Work item: Give back the full listing, exactly as it is.
(Material provided Opens)
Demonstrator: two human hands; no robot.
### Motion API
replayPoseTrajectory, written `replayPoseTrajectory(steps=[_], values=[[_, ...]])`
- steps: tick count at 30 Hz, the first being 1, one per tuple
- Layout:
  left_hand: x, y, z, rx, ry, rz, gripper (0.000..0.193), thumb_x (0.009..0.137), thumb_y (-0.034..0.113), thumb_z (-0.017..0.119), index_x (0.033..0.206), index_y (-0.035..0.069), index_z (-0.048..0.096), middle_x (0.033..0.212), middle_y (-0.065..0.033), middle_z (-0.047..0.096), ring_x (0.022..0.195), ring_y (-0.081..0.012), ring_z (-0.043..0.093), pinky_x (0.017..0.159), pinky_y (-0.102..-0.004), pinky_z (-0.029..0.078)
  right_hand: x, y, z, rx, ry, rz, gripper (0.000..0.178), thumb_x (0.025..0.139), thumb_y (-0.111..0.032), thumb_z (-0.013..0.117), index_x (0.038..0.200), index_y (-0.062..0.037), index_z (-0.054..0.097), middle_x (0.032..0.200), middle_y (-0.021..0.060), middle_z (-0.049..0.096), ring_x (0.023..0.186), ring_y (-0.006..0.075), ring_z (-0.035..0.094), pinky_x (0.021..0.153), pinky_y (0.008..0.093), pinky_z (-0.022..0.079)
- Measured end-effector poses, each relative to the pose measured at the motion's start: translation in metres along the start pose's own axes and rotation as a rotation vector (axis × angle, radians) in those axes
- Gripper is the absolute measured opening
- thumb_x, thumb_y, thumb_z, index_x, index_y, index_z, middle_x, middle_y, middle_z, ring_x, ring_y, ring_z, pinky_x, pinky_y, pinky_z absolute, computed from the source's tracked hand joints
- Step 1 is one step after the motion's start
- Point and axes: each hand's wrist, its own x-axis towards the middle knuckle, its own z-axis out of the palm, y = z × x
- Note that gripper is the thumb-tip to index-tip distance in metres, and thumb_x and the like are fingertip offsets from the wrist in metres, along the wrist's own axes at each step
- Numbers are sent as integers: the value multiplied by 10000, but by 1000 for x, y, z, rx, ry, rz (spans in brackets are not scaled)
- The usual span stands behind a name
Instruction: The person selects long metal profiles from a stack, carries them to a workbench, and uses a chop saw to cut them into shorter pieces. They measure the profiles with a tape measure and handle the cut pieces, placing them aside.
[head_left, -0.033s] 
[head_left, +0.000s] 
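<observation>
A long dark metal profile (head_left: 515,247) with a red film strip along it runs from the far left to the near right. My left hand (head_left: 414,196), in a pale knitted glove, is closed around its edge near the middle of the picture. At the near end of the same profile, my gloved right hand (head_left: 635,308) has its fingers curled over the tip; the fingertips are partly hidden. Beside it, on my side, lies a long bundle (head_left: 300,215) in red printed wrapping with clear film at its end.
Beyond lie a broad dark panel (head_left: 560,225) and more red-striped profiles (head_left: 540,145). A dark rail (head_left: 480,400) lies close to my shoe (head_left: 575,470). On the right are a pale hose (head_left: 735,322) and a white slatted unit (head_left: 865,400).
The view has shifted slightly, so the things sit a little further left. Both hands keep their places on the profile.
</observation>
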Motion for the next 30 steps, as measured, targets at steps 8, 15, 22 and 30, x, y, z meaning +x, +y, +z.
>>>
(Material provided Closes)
Output for this exercise:
Demonstrator: two human hands; no robot.
### Motion API
replayPoseTrajectory, written `replayPoseTrajectory(steps=[_], values=[[_, ...]])`
- steps: tick count at 30 Hz, the first being 1, one per tuple
- Layout:
  left_hand: x, y, z, rx, ry, rz, gripper (0.000..0.193), thumb_x (0.009..0.137), thumb_y (-0.034..0.113), thumb_z (-0.017..0.119), index_x (0.033..0.206), index_y (-0.035..0.069), index_z (-0.048..0.096), middle_x (0.033..0.212), middle_y (-0.065..0.033), middle_z (-0.047..0.096), ring_x (0.022..0.195), ring_y (-0.081..0.012), ring_z (-0.043..0.093), pinky_x (0.017..0.159), pinky_y (-0.102..-0.004), pinky_z (-0.029..0.078)
  right_hand: x, y, z, rx, ry, rz, gripper (0.000..0.178), thumb_x (0.025..0.139), thumb_y (-0.111..0.032), thumb_z (-0.013..0.117), index_x (0.038..0.200), index_y (-0.062..0.037), index_z (-0.054..0.097), middle_x (0.032..0.200), middle_y (-0.021..0.060), middle_z (-0.049..0.096), ring_x (0.023..0.186), ring_y (-0.006..0.075), ring_z (-0.035..0.094), pinky_x (0.021..0.153), pinky_y (0.008..0.093), pinky_z (-0.022..0.079)
- Measured end-effector poses, each relative to the pose measured at the motion's start: translation in metres along the start pose's own axes and rotation as a rotation vector (axis × angle, radians) in those axes
- Gripper is the absolute measured opening
- thumb_x, thumb_y, thumb_z, index_x, index_y, index_z, middle_x, middle_y, middle_z, ring_x, ring_y, ring_z, pinky_x, pinky_y, pinky_z absolute, computed from the source's tracked hand joints
- Step 1 is one step after the motion's start
- Point and axes: each hand's wrist, its own x-axis towards the middle knuckle, its own z-axis out of the palm, y = z × x
- Note that gripper is the thumb-tip to index-tip distance in metres, and thumb_x and the like are fingertip offsets from the wrist in metres, along the wrist's own axes at each step
- Numbers are sent as integers: the value multiplied by 10000, but by 1000 for x, y, z, rx, ry, rz (spans in brackets are not scaled)
- The usual span stands behind a name
Instruction: The person selects long metal profiles from a stack, carries them to a workbench, and uses a chop saw to cut them into shorter pieces. They measure the profiles with a tape measure and handle the cut pieces, placing them aside.
[head_left, -0.033s] 
[head_left, +0.000s] 
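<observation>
A long dark metal profile (head_left: 515,247) with a red film strip along it runs from the far left to the near right. My left hand (head_left: 414,196), in a pale knitted glove, is closed around its edge near the middle of the picture. At the near end of the same profile, my gloved right hand (head_left: 635,308) has its fingers curled over the tip; the fingertips are partly hidden. Beside it, on my side, lies a long bundle (head_left: 300,215) in red printed wrapping with clear film at its end.
Beyond lie a broad dark panel (head_left: 560,225) and more red-striped profiles (head_left: 540,145). A dark rail (head_left: 480,400) lies close to my shoe (head_left: 575,470). On the right are a pale hose (head_left: 735,322) and a white slatted unit (head_left: 865,400).
The view has shifted slightly, so the things sit a little further left. Both hands keep their places on the profile.
</observation>
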Motion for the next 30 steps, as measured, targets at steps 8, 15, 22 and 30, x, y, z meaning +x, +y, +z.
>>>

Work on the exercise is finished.